A spark of Buddhist wisdom for the 21st day of this month.

Suffering and joy follow each other.
 

                    

 

A Teaching a Day

As a simple approach to basic Buddha's teachings, BDK America has provided 31 short lessons. Each day we provide a new lesson so that busy people will only need a minute or two each day to learn more about Buddhism. 

The Teaching of Buddha - Day 21 

Once there was a wealthy though foolish man. When he saw the beautiful three-story house of another man he envied it and made up his mind to have one built just like it since he, too, was a wealthy man. 

He summoned a carpenter and ordered him to build it. The carpenter consented and beginning with a strong foundation, proceeded to frame the first story, and then the second story, slowly but surely preparing the base for a sturdy third story.

The wealthy man, noticing this with irritation, shouted as if he were in a great hurry, "What I ordered you to build was not a foundation, nor a first story, nor a second story, but a beautiful three-story mansion. Build it quickly." 

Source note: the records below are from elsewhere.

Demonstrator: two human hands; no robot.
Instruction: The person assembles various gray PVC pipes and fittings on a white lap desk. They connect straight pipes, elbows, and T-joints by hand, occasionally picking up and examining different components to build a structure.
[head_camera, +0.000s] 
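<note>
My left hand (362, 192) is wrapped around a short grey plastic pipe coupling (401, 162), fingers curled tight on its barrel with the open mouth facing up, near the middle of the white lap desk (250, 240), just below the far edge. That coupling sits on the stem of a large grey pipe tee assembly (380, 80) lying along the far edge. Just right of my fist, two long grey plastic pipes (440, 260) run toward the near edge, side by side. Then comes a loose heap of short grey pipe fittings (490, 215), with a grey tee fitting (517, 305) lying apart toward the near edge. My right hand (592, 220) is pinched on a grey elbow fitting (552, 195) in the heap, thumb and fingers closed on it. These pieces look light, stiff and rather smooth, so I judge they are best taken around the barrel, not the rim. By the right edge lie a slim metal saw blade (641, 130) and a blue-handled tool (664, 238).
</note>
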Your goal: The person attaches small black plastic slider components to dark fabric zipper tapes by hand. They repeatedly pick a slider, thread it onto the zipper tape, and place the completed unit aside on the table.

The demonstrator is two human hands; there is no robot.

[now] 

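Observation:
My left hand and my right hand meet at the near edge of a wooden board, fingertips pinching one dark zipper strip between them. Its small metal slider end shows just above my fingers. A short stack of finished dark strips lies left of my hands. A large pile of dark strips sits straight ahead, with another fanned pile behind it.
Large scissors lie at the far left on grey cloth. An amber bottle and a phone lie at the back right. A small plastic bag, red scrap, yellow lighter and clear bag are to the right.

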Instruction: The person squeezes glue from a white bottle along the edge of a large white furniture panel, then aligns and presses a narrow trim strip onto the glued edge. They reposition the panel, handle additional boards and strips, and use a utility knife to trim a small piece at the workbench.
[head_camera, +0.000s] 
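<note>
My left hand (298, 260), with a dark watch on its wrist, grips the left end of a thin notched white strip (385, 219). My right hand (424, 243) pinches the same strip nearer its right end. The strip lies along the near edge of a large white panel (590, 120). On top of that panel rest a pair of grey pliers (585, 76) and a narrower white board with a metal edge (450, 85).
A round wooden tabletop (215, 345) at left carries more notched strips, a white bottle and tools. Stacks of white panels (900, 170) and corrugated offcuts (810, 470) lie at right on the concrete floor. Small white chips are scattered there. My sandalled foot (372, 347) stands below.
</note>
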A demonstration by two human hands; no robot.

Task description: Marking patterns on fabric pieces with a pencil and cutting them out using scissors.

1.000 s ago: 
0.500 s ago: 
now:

Foolish men only think of results; impatient with the effort that is required to bring them about. But, just as it is impossible to build a third story without a foundation and two lower stories, no good can ever be obtained without proper effort. 

 

All 31 lessons are collected in a small booklet called A Teaching a Day, as edited from our small hardcover book, The Teaching of Buddha. Both print items are available to order; you can also download a PDF of A Teaching a Day.

 

 

From the Dhammapada

We hope you enjoy today's excerpt from the Pali Dhammapada, an anthology of Buddhist ethical thoughts and precepts. With its simplicity of expression and poetic beauty, the Dhammapada has been a popular introduction to Buddhist wisdom through the centuries. 

The Arhat ...

93. The path of those who have conquered defilements, who are not attached to food, who thoroughly discern the void and the formless, and who have been spiritually emancipated, cannot be traced, as that of birds in the sky cannot.

94. Those who have subdued their senses like well-trained horses, who have eliminated arrogance, and who have freed themselves from defilements are envied even by the gods.

95. Those who observe well the disciplines are free from vexations, like the great earth, or the great pillar; they are like clear lakes without mud; there will be no more transmigration for them to go through.